Am liebsten sprach er mit ihm über Randthemen der Lokalpolitik, wie die schreckliche Verschmutzung der Gehwege durch Hundekot. Da waren sie sich einig und Herb Senior stolz darauf, dass sein eigener Widerwille gegen jegliche Art von Haustieren auf den Sohn abgefärbt hatte. Es war befriedigend, den Hundehass dynastisch weiterzugeben, zu oft wurde das Stadtbild vom manischen Hang der Bevölkerung zur Tierhaltung gestört. Ebenso anregend konnten sie über die unterschiedlichen Möglichkeiten debattieren, wie konkret mit überraschendem Reichtum umzugehen wäre. Während Herb Senior mehr zu Immobilien und Edelmetallen, also einer wertbeständig konservativen Anlage, tendierte, neigte der Sohn in erster Linie zur Erfüllung seiner persönlichen Träume, wie zum Beispiel einer luxuriösen Weltreise, die hauptsächlich in Edelresorts in der Südsee stattfinden sollte.

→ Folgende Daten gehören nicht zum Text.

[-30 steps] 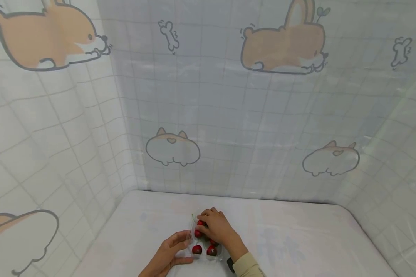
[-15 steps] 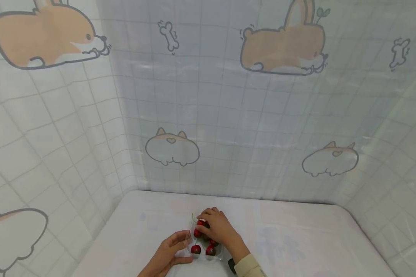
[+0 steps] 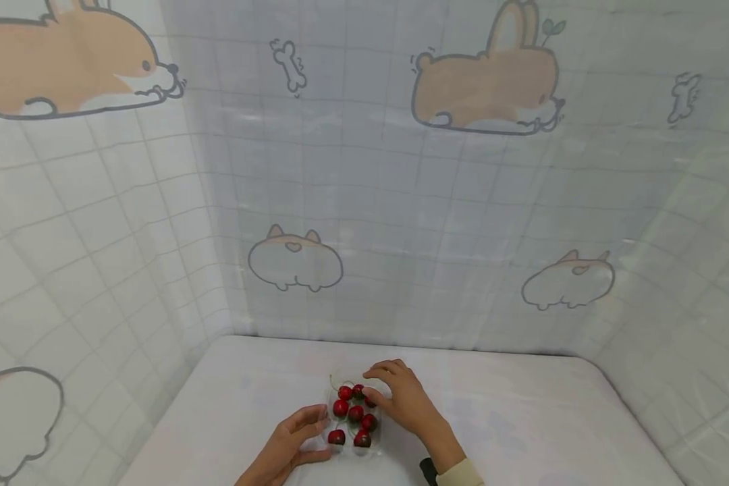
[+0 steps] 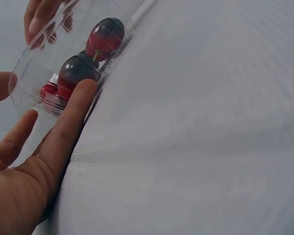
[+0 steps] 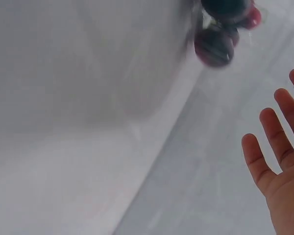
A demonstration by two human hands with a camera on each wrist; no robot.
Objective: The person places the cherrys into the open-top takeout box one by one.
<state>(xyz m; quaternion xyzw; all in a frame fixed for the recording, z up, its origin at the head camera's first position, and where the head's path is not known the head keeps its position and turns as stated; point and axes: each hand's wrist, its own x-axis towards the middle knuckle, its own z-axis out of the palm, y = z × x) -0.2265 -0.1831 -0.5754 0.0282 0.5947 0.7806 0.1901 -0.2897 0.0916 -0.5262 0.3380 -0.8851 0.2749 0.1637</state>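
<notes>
A small clear plastic container (image 3: 379, 437) holds several red cherries (image 3: 354, 413) near the front middle of a white table (image 3: 522, 418). My left hand (image 3: 304, 435) rests against the container's left side with straight fingers; in the left wrist view my index finger (image 4: 73, 112) lies along the clear wall (image 4: 34, 83), next to the dark cherries (image 4: 76, 73). My right hand (image 3: 395, 391) hovers just right of the cherries, fingers relaxed and holding nothing. The right wrist view shows its spread fingers (image 5: 279, 142) apart from the cherries (image 5: 214, 46).
Plastic curtains (image 3: 364, 202) printed with cartoon dogs and a tile pattern wall in the table at the back, left and right. Bare white tabletop (image 3: 249, 391) lies on both sides of the container.
My right hand has lifted off the cherries and moved a little to the right, so more cherries show. The left hand stays at the container's side.
</notes>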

Herb Senior konnte diese kleine Diskrepanz akzeptieren, man war schließlich nur einmal jung.

Er stellte seinen Kaffee zu schwungvoll auf dem Schreibtisch ab und suchte in der Schublade nach einem Taschentuch, um das Verschüttete wegzuwischen. Das nasse Taschentuch warf er gleich in den Mistkübel, denn als hauptsächlich weiß gekleideter Mann hatte er eine Aversion gegen jegliche Art von potenziellen Fleckenverursachern. Sein Blick fiel auf die Familienfotos, die im Regal Staub ansetzten. Zwei Kinder, Sohn und Tochter, und eine Frau, schlank und gut aussehend, kaum gealtert. Herb Senior versuchte, es sich warm ums Herz werden zu lassen, aber wenn er ehrlich war, stach ihm nur der unglaublich lächerliche Haarschnitt seines Sohnes in die Augen. Magdalena mochte er gar nicht allzu genau ansehen, sie hatte die Eigenheit, auf Fotos immer irgendwie vorwurfsvoll die Augenbrauen hochzuziehen. Diesen speziellen Blick glaubte er in letzter Zeit auch in natura an ihr wahrgenommen zu haben und er hatte keine Lust, sich in der Praxis unbehaglich zu fühlen. Er drehte den Rahmen mit dem Gesicht zur Regalwand und rückte das Foto der Tochter ein wenig nach vorne. Zumindest Greta schien es gut zu gehen in Stockholm, sie hatte seit Längerem nicht mehr nach Geld gefragt.

Weil er schon davorstand, öffnete er die Tür.

»Frau Egger, bitte.«

Er schüttelte einer Hochschwangeren die Hand und spürte die Wassereinlagerungen in deren Fingern. Die Tür zum CTG-Raum war immer noch verschlossen.